_Assignment_: The response should consist of the records that follow, repeated exactly.
___ Records for this exercise
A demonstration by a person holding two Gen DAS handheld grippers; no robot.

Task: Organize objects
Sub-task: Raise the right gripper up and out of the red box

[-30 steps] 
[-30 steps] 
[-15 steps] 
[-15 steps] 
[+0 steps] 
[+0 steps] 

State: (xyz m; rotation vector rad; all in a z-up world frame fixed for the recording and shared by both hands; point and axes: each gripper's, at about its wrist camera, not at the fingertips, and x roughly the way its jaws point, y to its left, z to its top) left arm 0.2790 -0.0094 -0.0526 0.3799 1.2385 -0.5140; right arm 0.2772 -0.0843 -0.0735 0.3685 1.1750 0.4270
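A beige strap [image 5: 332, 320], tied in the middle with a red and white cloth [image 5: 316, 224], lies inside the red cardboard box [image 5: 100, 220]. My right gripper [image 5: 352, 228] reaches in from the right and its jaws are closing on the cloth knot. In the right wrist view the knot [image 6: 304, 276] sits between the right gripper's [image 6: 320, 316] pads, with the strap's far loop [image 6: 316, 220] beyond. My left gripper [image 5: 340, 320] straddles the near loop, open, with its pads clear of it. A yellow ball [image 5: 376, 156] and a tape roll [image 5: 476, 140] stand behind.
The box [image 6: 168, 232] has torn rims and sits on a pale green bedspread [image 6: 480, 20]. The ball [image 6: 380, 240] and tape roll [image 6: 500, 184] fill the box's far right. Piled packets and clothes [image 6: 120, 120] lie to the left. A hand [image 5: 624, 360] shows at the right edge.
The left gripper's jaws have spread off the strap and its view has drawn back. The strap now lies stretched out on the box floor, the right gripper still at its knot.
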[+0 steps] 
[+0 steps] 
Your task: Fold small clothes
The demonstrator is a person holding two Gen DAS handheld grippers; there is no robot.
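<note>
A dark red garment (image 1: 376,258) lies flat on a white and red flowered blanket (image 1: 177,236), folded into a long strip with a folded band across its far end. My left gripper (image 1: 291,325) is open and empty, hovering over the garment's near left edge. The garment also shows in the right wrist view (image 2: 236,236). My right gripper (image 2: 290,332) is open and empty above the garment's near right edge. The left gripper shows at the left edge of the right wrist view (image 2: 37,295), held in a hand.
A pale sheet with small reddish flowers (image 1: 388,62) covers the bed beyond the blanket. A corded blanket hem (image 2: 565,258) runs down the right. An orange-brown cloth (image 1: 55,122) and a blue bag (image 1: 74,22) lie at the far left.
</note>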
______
_Output for this task_:
A demonstration by a person holding two Gen DAS handheld grippers; no robot.

Task: Organize objects
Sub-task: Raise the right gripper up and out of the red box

[-30 steps] 
[-30 steps] 
[-15 steps] 
[-15 steps] 
[+0 steps] 
[+0 steps] 

State: (xyz m; rotation vector rad; all in a z-up world frame fixed for the recording and shared by both hands; point and axes: each gripper's, at about its wrist camera, not at the fingertips, and x roughly the way its jaws point, y to its left, z to its top) left arm 0.2790 -0.0094 -0.0526 0.3799 1.2385 -0.5140; right arm 0.2772 -0.0843 -0.0735 0.3685 1.1750 0.4270
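A beige strap [image 5: 332, 320], tied in the middle with a red and white cloth [image 5: 316, 224], lies inside the red cardboard box [image 5: 100, 220]. My right gripper [image 5: 352, 228] reaches in from the right and its jaws are closing on the cloth knot. In the right wrist view the knot [image 6: 304, 276] sits between the right gripper's [image 6: 320, 316] pads, with the strap's far loop [image 6: 316, 220] beyond. My left gripper [image 5: 340, 320] straddles the near loop, open, with its pads clear of it. A yellow ball [image 5: 376, 156] and a tape roll [image 5: 476, 140] stand behind.
The box [image 6: 168, 232] has torn rims and sits on a pale green bedspread [image 6: 480, 20]. The ball [image 6: 380, 240] and tape roll [image 6: 500, 184] fill the box's far right. Piled packets and clothes [image 6: 120, 120] lie to the left. A hand [image 5: 624, 360] shows at the right edge.
The left gripper's jaws have spread off the strap and its view has drawn back. The strap now lies stretched out on the box floor, the right gripper still at its knot.
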[+0 steps] 
[+0 steps] 
Your task: Fold small clothes
The demonstrator is a person holding two Gen DAS handheld grippers; there is no robot.
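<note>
A dark red garment (image 1: 376,258) lies flat on a white and red flowered blanket (image 1: 177,236), folded into a long strip with a folded band across its far end. My left gripper (image 1: 291,325) is open and empty, hovering over the garment's near left edge. The garment also shows in the right wrist view (image 2: 236,236). My right gripper (image 2: 290,332) is open and empty above the garment's near right edge. The left gripper shows at the left edge of the right wrist view (image 2: 37,295), held in a hand.
A pale sheet with small reddish flowers (image 1: 388,62) covers the bed beyond the blanket. A corded blanket hem (image 2: 565,258) runs down the right. An orange-brown cloth (image 1: 55,122) and a blue bag (image 1: 74,22) lie at the far left.
</note>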

Now the output is complete.